# Goat losing hair, fuzzy?



## Whimsy (Jun 18, 2014)

My 3 yo Nubian doe (chardonnay) seems to be losing her hair... I just noticed it today, so it has to have happened relatively quickly ( like 2-3 days) since I last had a good look at her... 
She isn't losing it completely or in patches so much as it just seems like it's thinning and there's just a really thin "undercoat" sort of thing. It also seems like her hair (or what's let of it) has fleecy stuff matted around it... she's always had that, but I'm not sure if there's more or it just seems like it because her hair isn't as thick.
She still seems to be acting normal and she's eating/drinking like normal... my only thought was that it's been getting warmer here... could she be sort of losing her winter coat? Any other ideas?

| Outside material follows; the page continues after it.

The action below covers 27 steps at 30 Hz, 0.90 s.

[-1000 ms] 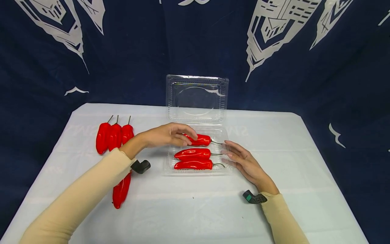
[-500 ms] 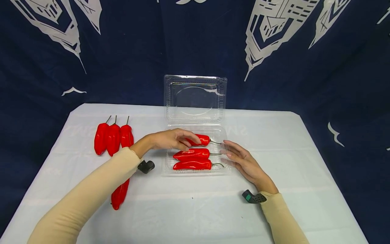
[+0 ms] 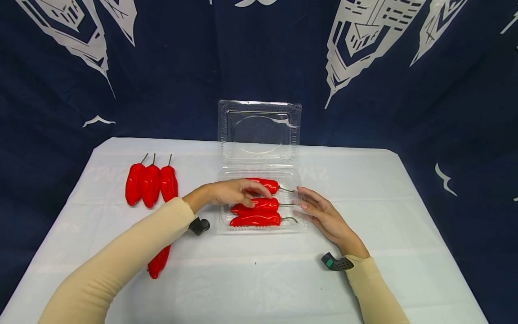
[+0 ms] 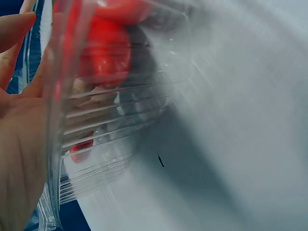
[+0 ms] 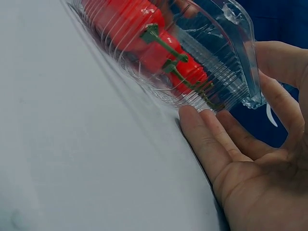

Thanks : )


----------



## NyGoatMom (Jan 26, 2013)

Most likely losing her winter coat but pics would help determine if it's a "normal" shedding.


----------



## rebelINny (Feb 7, 2014)

Following. One of my does is doing the same thing


----------



## happybleats (Sep 12, 2010)

Ive been brushing my goats out...some have a thick white fuzzy cotton like under hair that Im combing out...we call it winter fluff...now that weather is getting warmer we will see coats thin...as long as you cant see skin through it or it becoming bare or patches...also skin should not be scabby or scaly...brushing and combing really helps get it off faster...


----------



## Goat_in_Himmel (Jun 24, 2013)

Following also. It sounds like Whimsy is describing the hair coat thinning as well as the undercoat. I have a buckling doing that--he gets the same as the other boys, and additional supplements, but--!?


----------



## Whimsy (Jun 18, 2014)

Alright, so I probably shouldn't worry unless she starts acting strange? I'll try and see if I can snag someone to help me take a pic later... she's kinda squirmy ; )


----------



## rebelINny (Feb 7, 2014)

Here's a pic of my doe that is doing this. Her normal outer coat has almost completely fallen out and is replaced by this downy, ultra-soft coat


----------



## TDG-Farms (Jul 12, 2013)

zinc deficiency can cause hair lose but that usually leaves nasty course hair. How does her skin look? Where are you located?


----------



## sweetgoats (Oct 18, 2007)

Has she kidded lately? My vet said stress can do it also but I would also think Zinc and maybe Vit D def. It could just be loosing her winter coat.


----------



## happybleats (Sep 12, 2010)

we had some hair loss in a few who were on antibiotics for a long period of time...the liver needed a good detox and hair grew back nicely..
I would be sure she is getting her fair share of loose minerals...check her skin, be sure its not crusty...any flakes ?


----------



## goathiker (Apr 14, 2011)

All of mine shed exactly that way. They shed the really long waterproof hairs, them they shed the down, and end up with about an 1/2 inch coat for the summer.


----------



## Whimsy (Jun 18, 2014)

Yeah rebel that's exactly what mine looks like!
Her skin is normal, not scaly or anything. We're located in maine so the winter's just getting over here... (its about time...)
We didn't breed her this year, or any of our does for that matter. We moved and didn't find a good buck ; ) 
I'll make sure she gets some minerals tonight and see if she's really eating them or not. Thanks for the help : )


----------



## rebelINny (Feb 7, 2014)

Well my doe had listeriosis and was getting antibiotics for almost a month straight. So definitely could be from that. She was bred but either didn't settle or baby slipped early on since she was sick. She doesn't seem to have flaky skin but a lot of my other does have "dandruff". They seem to do this every year at this time.


----------